*Data provided*
Content starts

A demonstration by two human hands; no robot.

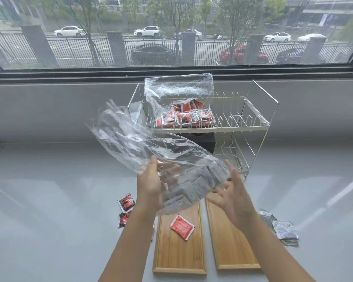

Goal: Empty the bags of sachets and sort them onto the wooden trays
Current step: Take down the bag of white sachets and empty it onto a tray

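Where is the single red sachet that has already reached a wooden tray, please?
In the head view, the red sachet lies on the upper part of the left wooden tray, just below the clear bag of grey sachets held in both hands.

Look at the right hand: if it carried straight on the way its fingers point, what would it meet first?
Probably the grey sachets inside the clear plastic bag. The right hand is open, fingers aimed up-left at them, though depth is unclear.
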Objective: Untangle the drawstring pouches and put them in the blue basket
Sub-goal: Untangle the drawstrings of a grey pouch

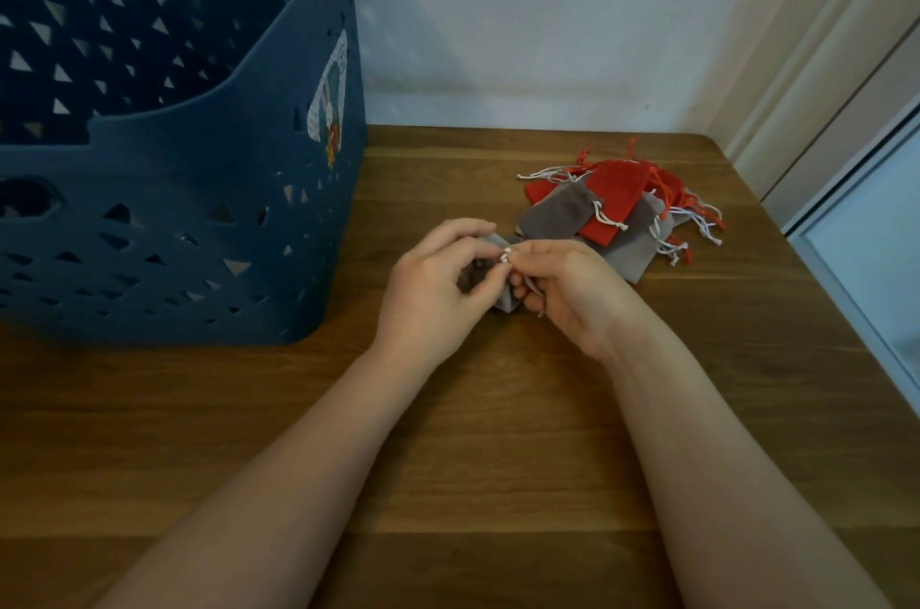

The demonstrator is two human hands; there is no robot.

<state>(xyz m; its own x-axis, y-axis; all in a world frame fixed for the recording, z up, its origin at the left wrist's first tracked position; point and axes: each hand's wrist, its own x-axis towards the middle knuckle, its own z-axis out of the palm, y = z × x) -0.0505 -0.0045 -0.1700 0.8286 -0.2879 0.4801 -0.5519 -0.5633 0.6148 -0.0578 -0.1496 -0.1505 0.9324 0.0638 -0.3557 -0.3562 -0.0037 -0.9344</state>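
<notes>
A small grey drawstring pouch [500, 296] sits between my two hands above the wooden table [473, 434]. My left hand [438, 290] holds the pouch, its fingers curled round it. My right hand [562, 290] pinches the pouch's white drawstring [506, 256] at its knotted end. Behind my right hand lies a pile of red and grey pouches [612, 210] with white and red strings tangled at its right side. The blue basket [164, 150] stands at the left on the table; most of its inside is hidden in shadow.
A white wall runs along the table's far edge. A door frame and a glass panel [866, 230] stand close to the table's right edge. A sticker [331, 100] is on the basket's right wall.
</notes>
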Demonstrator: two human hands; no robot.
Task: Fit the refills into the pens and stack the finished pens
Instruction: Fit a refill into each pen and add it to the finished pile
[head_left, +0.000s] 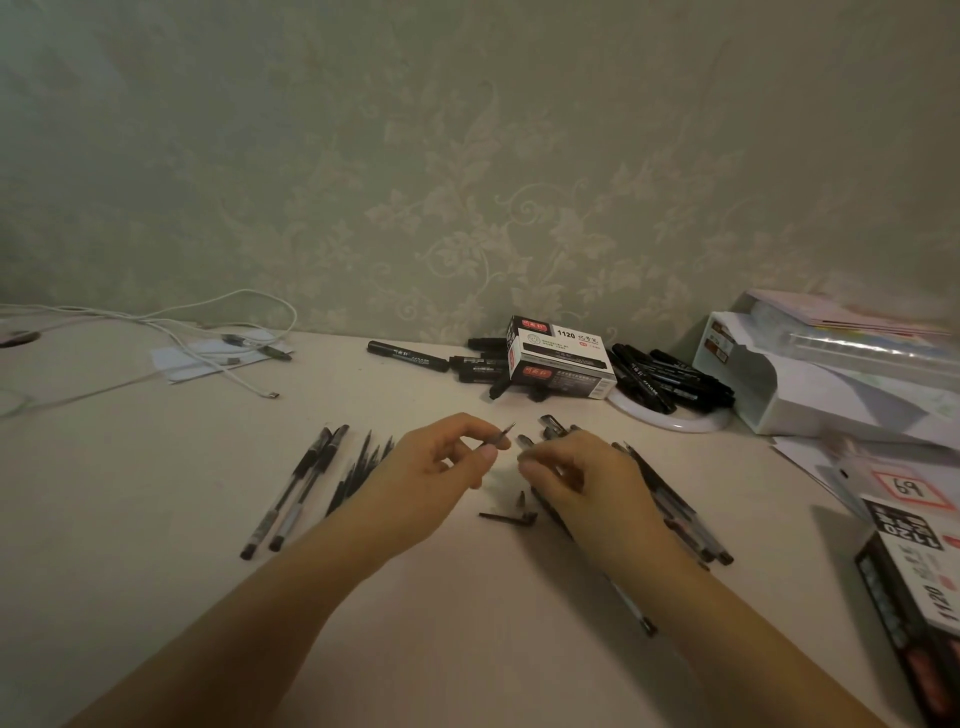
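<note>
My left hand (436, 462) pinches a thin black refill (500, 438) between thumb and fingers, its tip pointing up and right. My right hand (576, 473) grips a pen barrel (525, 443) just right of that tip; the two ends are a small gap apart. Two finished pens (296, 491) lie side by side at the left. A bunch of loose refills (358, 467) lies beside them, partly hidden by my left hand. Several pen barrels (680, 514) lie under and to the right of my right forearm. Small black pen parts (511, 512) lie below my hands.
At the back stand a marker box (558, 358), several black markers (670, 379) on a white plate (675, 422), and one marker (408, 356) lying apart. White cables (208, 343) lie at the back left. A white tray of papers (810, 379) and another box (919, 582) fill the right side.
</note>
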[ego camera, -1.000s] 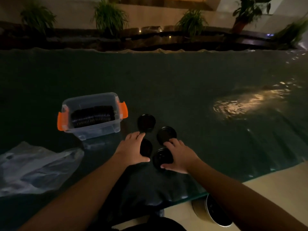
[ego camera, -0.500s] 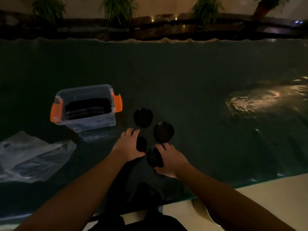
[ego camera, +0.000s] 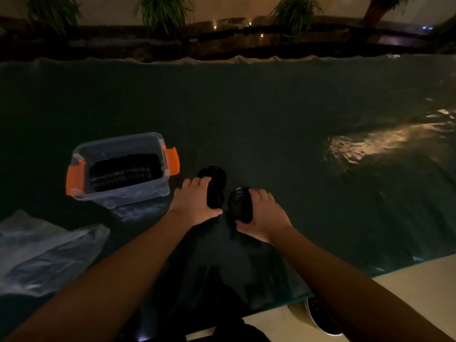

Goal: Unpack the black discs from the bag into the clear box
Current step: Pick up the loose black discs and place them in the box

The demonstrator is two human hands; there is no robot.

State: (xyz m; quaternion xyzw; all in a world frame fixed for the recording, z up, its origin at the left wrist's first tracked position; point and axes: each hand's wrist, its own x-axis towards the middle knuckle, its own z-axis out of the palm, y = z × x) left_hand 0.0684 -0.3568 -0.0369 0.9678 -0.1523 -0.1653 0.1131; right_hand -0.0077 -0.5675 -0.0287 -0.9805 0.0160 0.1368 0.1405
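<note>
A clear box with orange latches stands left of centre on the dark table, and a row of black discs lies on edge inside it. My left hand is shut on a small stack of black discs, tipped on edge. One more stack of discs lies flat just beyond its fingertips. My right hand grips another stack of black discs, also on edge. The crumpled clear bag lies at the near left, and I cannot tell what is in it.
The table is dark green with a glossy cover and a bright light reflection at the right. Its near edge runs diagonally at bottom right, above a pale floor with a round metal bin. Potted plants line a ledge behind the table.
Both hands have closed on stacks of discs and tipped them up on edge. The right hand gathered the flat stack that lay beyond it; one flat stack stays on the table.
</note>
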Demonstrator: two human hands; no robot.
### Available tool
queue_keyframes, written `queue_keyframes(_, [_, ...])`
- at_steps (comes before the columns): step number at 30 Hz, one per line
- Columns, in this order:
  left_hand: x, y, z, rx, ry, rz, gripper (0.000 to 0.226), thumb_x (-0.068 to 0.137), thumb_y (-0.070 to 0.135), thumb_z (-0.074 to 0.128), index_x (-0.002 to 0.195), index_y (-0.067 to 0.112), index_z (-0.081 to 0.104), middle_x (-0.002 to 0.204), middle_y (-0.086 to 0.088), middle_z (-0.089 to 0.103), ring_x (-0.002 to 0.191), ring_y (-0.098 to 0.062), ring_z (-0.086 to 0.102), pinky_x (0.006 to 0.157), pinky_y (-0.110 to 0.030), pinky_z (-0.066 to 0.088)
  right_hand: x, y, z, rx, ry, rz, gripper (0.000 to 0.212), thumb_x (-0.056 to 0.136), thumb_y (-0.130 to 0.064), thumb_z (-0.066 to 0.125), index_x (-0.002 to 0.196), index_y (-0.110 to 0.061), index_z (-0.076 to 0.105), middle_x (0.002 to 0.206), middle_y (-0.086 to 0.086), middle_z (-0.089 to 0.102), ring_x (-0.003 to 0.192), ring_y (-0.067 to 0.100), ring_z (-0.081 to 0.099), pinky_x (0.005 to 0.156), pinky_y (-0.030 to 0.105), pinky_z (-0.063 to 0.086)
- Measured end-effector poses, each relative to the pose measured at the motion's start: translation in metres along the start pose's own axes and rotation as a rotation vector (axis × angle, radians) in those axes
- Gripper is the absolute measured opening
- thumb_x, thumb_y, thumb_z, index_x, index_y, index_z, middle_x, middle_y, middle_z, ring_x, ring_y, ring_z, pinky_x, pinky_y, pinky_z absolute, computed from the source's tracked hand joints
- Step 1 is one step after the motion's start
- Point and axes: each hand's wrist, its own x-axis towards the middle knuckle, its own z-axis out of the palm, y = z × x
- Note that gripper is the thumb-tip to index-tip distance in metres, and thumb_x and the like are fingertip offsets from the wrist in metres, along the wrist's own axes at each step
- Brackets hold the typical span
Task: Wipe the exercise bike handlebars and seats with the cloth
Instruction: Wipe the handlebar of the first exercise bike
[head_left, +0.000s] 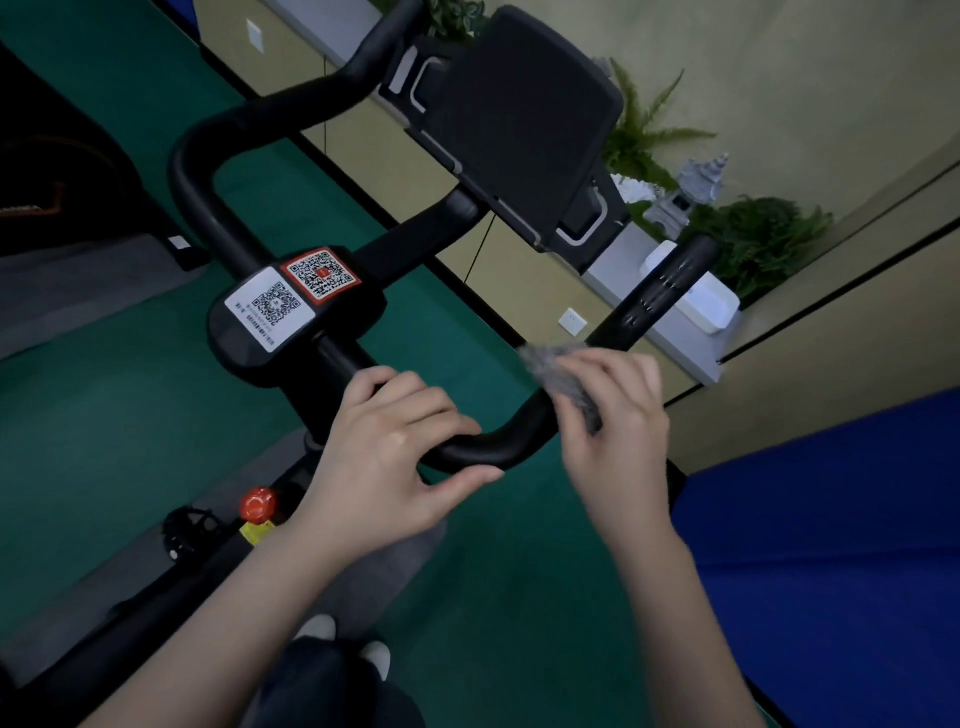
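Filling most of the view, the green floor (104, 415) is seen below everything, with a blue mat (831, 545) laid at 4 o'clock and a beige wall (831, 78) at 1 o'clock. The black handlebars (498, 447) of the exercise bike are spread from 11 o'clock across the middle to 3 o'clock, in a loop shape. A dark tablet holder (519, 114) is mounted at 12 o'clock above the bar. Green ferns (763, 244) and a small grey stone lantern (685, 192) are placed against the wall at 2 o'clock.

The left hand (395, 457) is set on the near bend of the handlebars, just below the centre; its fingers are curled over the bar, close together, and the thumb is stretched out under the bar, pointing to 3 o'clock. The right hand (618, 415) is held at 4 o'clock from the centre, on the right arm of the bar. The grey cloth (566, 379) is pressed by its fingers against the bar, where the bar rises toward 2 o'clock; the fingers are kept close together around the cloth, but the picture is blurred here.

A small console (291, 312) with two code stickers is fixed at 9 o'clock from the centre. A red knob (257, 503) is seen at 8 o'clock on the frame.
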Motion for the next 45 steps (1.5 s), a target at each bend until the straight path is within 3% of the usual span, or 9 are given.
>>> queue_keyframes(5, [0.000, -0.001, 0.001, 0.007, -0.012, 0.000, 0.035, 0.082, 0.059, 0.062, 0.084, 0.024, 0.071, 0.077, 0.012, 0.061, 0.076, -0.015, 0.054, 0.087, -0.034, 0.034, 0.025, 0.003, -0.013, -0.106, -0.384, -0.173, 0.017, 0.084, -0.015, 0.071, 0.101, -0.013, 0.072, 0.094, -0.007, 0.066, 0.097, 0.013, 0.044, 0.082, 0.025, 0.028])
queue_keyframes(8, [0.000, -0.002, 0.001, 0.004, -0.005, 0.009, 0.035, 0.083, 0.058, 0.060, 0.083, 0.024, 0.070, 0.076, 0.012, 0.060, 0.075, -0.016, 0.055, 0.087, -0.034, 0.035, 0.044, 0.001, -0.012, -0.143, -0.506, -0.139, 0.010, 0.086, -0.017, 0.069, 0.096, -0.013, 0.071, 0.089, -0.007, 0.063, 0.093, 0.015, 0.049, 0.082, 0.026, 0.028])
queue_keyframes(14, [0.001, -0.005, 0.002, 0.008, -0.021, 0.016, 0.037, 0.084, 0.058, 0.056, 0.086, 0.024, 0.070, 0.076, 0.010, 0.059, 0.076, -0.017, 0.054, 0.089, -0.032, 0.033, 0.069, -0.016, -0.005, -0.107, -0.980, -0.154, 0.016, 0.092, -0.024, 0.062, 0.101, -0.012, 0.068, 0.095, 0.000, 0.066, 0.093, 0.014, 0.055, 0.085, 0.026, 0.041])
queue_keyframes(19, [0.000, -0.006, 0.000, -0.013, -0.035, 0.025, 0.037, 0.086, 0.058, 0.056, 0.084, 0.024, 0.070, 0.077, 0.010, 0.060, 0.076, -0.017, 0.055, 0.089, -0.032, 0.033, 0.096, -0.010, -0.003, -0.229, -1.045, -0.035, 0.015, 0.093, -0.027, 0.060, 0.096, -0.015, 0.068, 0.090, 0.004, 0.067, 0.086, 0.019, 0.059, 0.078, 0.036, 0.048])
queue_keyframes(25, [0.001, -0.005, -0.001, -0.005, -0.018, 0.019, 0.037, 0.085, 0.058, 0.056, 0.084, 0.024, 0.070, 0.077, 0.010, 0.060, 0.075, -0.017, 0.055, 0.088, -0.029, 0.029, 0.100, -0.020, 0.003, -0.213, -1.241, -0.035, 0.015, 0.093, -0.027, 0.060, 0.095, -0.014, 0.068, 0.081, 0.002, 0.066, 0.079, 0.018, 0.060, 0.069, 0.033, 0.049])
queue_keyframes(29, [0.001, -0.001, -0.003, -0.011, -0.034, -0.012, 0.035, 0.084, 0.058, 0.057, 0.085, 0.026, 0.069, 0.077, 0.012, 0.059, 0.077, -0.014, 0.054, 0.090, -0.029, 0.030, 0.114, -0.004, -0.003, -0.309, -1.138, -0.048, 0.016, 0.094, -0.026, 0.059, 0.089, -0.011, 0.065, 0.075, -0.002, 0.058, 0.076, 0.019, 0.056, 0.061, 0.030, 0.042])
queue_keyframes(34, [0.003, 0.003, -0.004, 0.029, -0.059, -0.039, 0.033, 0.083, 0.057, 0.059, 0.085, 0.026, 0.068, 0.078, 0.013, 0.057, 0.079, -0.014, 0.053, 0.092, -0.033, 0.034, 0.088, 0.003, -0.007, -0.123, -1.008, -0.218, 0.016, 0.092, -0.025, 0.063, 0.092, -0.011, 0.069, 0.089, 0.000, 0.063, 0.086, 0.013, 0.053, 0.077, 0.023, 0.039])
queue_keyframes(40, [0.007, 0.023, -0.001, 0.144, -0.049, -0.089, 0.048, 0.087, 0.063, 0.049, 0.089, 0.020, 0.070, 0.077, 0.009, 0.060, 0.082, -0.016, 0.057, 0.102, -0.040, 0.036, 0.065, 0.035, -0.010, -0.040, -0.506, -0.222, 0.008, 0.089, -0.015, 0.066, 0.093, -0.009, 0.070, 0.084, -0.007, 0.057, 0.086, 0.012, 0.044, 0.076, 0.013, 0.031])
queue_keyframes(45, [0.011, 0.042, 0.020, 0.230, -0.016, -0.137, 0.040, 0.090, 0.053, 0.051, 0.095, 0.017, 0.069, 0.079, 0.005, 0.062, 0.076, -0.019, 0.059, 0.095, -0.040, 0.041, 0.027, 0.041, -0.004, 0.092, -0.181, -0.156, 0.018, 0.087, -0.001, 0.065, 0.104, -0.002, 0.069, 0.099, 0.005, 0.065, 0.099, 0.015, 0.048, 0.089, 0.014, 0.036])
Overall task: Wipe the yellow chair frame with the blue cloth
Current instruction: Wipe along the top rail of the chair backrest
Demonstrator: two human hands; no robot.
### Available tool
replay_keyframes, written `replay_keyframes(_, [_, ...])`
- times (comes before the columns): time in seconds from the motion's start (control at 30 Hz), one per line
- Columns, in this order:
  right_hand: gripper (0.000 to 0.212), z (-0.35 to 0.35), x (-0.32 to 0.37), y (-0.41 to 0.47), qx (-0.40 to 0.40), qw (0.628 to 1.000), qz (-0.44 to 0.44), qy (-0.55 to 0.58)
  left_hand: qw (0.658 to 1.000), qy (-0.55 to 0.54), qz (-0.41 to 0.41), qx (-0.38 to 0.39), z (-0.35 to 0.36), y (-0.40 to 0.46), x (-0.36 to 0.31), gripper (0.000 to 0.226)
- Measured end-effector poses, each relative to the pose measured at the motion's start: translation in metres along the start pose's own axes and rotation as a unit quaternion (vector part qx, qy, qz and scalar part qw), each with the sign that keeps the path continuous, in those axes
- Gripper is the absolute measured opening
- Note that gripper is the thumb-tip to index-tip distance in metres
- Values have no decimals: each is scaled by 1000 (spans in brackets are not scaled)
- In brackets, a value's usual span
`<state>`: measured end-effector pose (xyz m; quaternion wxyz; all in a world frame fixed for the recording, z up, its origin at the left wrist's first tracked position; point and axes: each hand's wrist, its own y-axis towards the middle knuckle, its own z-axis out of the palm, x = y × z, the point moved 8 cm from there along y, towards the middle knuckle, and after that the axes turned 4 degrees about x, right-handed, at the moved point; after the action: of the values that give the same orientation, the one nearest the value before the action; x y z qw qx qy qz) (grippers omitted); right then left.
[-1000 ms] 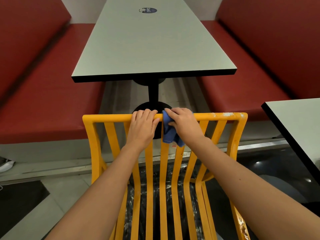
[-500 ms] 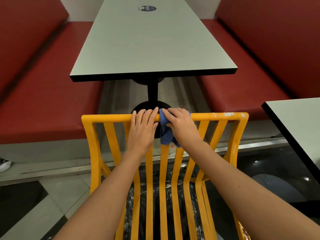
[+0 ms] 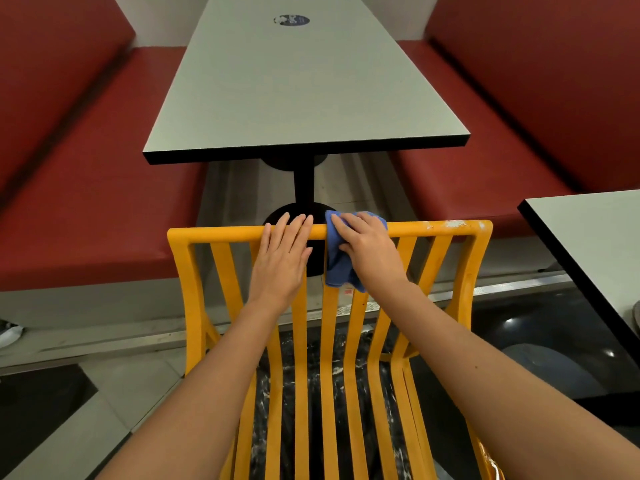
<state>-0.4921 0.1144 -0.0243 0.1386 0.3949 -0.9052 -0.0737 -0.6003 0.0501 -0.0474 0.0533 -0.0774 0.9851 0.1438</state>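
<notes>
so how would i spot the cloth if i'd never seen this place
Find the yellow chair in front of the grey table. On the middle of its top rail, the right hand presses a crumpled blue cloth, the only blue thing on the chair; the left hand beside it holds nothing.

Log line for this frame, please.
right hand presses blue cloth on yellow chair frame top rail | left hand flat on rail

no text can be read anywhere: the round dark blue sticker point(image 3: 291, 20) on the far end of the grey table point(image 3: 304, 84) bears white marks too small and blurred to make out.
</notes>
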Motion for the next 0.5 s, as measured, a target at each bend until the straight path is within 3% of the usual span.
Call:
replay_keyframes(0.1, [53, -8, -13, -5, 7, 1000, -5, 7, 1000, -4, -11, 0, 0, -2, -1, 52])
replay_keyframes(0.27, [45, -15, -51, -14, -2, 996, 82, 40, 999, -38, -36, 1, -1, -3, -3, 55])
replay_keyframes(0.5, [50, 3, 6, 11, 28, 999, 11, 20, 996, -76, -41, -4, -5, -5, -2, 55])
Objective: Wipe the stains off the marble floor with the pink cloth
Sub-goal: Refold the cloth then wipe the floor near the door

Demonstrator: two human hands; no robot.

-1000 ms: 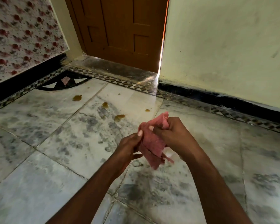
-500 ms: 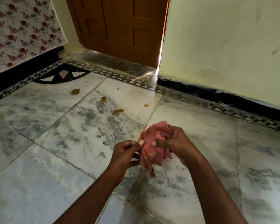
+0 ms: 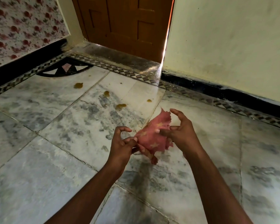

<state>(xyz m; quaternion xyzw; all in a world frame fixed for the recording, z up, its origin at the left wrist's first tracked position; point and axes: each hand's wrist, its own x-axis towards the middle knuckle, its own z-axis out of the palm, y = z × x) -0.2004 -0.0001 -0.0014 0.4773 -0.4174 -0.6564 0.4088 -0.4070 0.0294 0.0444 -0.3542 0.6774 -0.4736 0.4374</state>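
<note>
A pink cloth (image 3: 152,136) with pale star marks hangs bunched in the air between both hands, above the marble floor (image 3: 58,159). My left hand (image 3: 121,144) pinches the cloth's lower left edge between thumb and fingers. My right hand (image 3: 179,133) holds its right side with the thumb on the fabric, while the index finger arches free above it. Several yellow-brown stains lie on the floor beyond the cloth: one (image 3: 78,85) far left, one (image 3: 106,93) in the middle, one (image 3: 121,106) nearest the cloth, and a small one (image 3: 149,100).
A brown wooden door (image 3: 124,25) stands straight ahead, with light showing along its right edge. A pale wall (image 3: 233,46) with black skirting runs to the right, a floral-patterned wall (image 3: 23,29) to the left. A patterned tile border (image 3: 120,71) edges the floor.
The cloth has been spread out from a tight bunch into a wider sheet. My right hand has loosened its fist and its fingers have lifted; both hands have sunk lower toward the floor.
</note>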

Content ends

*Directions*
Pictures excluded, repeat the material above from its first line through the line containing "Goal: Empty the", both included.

*Task response*
A demonstration by two human hands; no robot.


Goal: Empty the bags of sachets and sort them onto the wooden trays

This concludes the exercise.